The Genpei War of the late 12th century seemed to inspire many female warriors to join in the fight. More recently, the Boshin War (1868-69) also witnessed the fighting spirit of Japan's samurai-class women.
The Boshin War:The Boshin War was another civil war, pitting the ruling Tokugawa shogunate against those who wanted to return real political power to the emperor. The young Meiji Emperor had the support of the powerful Choshu and Satsuma clans, who had far fewer troops than the shogun, but more modern weaponry.
After heavy fighting on land and at sea, the shogun abdicated and the shogunate military minister surrendered Edo (Tokyo) in May of 1868. Nevertheless, shogunate forces in the north of the country held out for many months more. One of the most important battles against the Meiji Restoration movement, which featured several female warriors, was the Battle of Aizu (October and November 1868).

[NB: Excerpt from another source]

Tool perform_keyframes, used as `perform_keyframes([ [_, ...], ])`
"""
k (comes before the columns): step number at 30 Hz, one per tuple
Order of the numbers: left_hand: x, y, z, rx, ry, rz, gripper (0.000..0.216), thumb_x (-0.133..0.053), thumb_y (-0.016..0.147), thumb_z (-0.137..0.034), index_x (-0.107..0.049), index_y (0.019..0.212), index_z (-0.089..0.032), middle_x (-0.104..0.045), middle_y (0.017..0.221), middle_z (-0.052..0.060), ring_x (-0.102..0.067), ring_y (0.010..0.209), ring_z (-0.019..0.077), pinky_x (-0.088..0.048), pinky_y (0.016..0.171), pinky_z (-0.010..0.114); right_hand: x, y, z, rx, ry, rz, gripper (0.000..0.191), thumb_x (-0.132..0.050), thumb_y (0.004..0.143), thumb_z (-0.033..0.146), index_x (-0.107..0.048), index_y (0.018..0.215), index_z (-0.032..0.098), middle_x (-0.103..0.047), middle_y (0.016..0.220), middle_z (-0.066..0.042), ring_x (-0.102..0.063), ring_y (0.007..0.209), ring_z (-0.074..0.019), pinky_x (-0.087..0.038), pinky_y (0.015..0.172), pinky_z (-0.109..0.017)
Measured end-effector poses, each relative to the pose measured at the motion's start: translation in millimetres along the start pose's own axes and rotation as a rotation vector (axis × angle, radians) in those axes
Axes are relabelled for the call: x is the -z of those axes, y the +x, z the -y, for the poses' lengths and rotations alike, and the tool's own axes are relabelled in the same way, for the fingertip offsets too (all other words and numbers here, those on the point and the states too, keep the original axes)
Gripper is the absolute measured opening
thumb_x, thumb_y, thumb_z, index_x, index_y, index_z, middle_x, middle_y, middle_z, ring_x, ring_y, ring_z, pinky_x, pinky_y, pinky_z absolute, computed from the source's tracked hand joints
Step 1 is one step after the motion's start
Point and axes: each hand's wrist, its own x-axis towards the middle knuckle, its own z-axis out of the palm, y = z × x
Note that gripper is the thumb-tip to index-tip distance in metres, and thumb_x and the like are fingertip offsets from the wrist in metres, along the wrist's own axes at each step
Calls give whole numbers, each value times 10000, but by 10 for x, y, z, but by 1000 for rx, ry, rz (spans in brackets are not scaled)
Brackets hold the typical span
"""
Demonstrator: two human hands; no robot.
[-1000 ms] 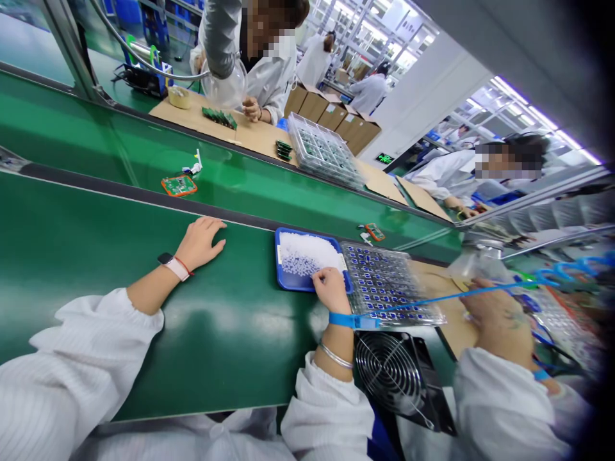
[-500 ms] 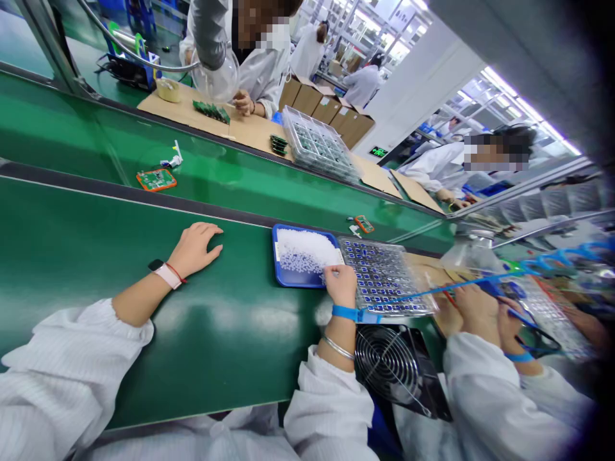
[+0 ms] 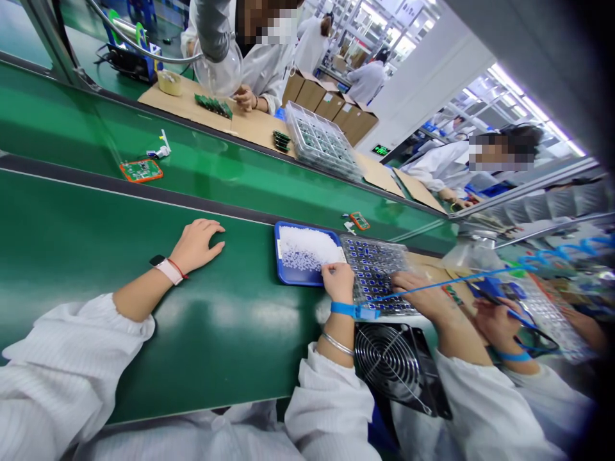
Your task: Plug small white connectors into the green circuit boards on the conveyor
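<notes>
My left hand (image 3: 198,245) lies on the green work surface (image 3: 216,333), fingers stretched out and thumb apart, holding nothing. At the lower right corner of a shallow blue tray (image 3: 298,275), my right hand (image 3: 337,282) has its fingers curled together. Whatever they may pinch is too small or hidden to see. Many small whitish translucent pieces (image 3: 307,244) fill most of that tray. Against its right side lies a clear plastic tray (image 3: 372,256) with rows of small blue parts, just beyond my right hand. A blue wrist strap (image 3: 343,309) circles my right wrist.
A co-worker's hand (image 3: 418,291) reaches over the clear tray from the right. Near my right forearm is a black fan with a wire guard (image 3: 391,358). Beyond the ledge, a belt carries orange-edged circuit boards (image 3: 141,170). A blue coiled cord (image 3: 451,280) crosses on the right.
The co-worker's hand has moved left onto the clear tray. The orange-edged boards on the belt have shifted left. My hands stay nearly where they were.
</notes>
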Motion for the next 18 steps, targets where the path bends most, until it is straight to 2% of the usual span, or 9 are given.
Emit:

After a month-long siege, the Aizu region surrendered. Its samurai were sent to prisoner of war camps, and the domain was divided up and redistributed to imperial loyalists.
Yamakawa Futaba, 1844-1909As the daughter and the wife of shogunate officials in Aizu, Yamakawa Futaba was trained to fight. She participated in the defense of Tsuruga Castle against the Emperor's forces. When the castle's defenses were breached, many of the defenders committed seppuku.
Yamakawa Futaba survived, and went on to lead the drive for improved education for women and girls in Japan.